§ Problem
Please retype the data below in full.

##### Data segment

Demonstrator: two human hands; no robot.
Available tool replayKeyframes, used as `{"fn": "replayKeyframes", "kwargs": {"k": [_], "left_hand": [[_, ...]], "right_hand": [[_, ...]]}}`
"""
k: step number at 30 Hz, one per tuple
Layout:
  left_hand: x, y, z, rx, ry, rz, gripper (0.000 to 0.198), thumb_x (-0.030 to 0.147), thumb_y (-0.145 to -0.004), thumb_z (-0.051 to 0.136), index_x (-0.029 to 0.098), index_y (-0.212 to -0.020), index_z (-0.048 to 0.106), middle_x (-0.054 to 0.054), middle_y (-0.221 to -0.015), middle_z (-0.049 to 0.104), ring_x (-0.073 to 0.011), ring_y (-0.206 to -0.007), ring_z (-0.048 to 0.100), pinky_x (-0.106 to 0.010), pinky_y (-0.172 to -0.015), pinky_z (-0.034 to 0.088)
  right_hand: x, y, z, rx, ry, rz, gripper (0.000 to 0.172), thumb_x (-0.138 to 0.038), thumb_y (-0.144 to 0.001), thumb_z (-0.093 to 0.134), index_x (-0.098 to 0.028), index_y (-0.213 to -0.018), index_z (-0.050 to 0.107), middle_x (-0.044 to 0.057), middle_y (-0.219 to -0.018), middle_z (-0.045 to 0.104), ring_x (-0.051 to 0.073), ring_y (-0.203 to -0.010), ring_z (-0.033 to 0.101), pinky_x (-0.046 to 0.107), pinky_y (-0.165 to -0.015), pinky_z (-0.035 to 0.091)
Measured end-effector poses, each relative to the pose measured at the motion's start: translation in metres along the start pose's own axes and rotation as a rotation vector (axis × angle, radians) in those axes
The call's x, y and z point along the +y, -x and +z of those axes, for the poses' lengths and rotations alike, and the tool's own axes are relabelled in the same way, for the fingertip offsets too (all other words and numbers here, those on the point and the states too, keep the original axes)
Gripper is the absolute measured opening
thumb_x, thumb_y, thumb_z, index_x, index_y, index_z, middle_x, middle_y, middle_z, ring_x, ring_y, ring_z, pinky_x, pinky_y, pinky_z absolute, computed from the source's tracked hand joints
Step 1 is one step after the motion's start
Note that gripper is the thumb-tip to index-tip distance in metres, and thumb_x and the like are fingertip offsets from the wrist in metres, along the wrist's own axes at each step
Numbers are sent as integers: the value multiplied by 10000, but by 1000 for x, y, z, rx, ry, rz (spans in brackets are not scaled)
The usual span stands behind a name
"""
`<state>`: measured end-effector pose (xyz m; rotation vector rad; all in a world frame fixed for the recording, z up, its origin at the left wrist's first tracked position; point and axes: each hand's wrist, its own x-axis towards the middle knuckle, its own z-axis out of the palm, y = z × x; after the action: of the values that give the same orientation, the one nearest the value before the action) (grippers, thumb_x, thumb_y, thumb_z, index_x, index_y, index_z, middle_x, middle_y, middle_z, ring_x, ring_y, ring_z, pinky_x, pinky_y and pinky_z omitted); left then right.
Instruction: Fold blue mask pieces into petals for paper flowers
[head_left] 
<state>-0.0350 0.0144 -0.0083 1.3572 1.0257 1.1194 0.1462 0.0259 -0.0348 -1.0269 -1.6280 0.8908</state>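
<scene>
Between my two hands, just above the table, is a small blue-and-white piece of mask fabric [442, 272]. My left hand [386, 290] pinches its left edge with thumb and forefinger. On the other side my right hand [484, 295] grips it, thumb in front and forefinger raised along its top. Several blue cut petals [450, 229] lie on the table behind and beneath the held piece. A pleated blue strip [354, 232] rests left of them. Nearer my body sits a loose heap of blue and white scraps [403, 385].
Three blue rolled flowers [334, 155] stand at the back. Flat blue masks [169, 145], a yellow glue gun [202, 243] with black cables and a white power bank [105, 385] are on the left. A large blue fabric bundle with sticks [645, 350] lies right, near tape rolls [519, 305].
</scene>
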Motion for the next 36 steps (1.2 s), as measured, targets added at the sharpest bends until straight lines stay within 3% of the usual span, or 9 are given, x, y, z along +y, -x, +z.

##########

§ Finished task
Demonstrator: two human hands; no robot.
Available tool replayKeyframes, used as `{"fn": "replayKeyframes", "kwargs": {"k": [_], "left_hand": [[_, ...]], "right_hand": [[_, ...]]}}`
"""
k: step number at 30 Hz, one per tuple
Layout:
  left_hand: x, y, z, rx, ry, rz, gripper (0.000 to 0.198), thumb_x (-0.030 to 0.147), thumb_y (-0.145 to -0.004), thumb_z (-0.051 to 0.136), index_x (-0.029 to 0.098), index_y (-0.212 to -0.020), index_z (-0.048 to 0.106), middle_x (-0.054 to 0.054), middle_y (-0.221 to -0.015), middle_z (-0.049 to 0.104), ring_x (-0.073 to 0.011), ring_y (-0.206 to -0.007), ring_z (-0.048 to 0.100), pinky_x (-0.106 to 0.010), pinky_y (-0.172 to -0.015), pinky_z (-0.034 to 0.088)
  right_hand: x, y, z, rx, ry, rz, gripper (0.000 to 0.172), thumb_x (-0.138 to 0.038), thumb_y (-0.144 to 0.001), thumb_z (-0.093 to 0.134), index_x (-0.098 to 0.028), index_y (-0.213 to -0.018), index_z (-0.050 to 0.107), middle_x (-0.044 to 0.057), middle_y (-0.219 to -0.018), middle_z (-0.045 to 0.104), ring_x (-0.051 to 0.073), ring_y (-0.203 to -0.010), ring_z (-0.033 to 0.101), pinky_x (-0.046 to 0.107), pinky_y (-0.165 to -0.015), pinky_z (-0.035 to 0.091)
Measured end-effector poses, each relative to the pose measured at the motion's start: translation in metres along the start pose's own axes and rotation as a rotation vector (axis × angle, radians) in those axes
The call's x, y and z point along the +y, -x and +z of those axes, for the poses' lengths and rotations alike, and the tool's own axes are relabelled in the same way, for the fingertip offsets too (all other words and numbers here, those on the point and the states too, keep the original axes)
Gripper is the absolute measured opening
thumb_x, thumb_y, thumb_z, index_x, index_y, index_z, middle_x, middle_y, middle_z, ring_x, ring_y, ring_z, pinky_x, pinky_y, pinky_z absolute, computed from the source's tracked hand joints
Step 1 is one step after the motion's start
Note that gripper is the thumb-tip to index-tip distance in metres, and thumb_x and the like are fingertip offsets from the wrist in metres, along the wrist's own axes at each step
Numbers are sent as integers: the value multiplied by 10000, but by 1000 for x, y, z, rx, ry, rz (spans in brackets are not scaled)
The usual span stands behind a name
"""
`<state>`: measured end-effector pose (xyz m; rotation vector rad; all in a world frame fixed for the recording, z up, its origin at the left wrist's first tracked position; point and axes: each hand's wrist, its own x-axis towards the middle knuckle, its own z-axis out of the palm, y = z × x; after the action: of the values that give the same orientation, the one nearest the value before the action) (grippers, thumb_x, thumb_y, thumb_z, index_x, index_y, index_z, middle_x, middle_y, middle_z, ring_x, ring_y, ring_z, pinky_x, pinky_y and pinky_z omitted); left then right.
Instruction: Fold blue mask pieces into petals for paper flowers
[head_left] 
<state>-0.0350 0.0144 -0.0083 1.3572 1.0257 1.1194 0.1462 0.0259 -0.0348 -1.0269 -1.6280 0.8908</state>
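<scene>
Between my two hands, just above the table, is a small blue-and-white piece of mask fabric [442, 272]. My left hand [386, 290] pinches its left edge with thumb and forefinger. On the other side my right hand [484, 295] grips it, thumb in front and forefinger raised along its top. Several blue cut petals [450, 229] lie on the table behind and beneath the held piece. A pleated blue strip [354, 232] rests left of them. Nearer my body sits a loose heap of blue and white scraps [403, 385].
Three blue rolled flowers [334, 155] stand at the back. Flat blue masks [169, 145], a yellow glue gun [202, 243] with black cables and a white power bank [105, 385] are on the left. A large blue fabric bundle with sticks [645, 350] lies right, near tape rolls [519, 305].
</scene>
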Motion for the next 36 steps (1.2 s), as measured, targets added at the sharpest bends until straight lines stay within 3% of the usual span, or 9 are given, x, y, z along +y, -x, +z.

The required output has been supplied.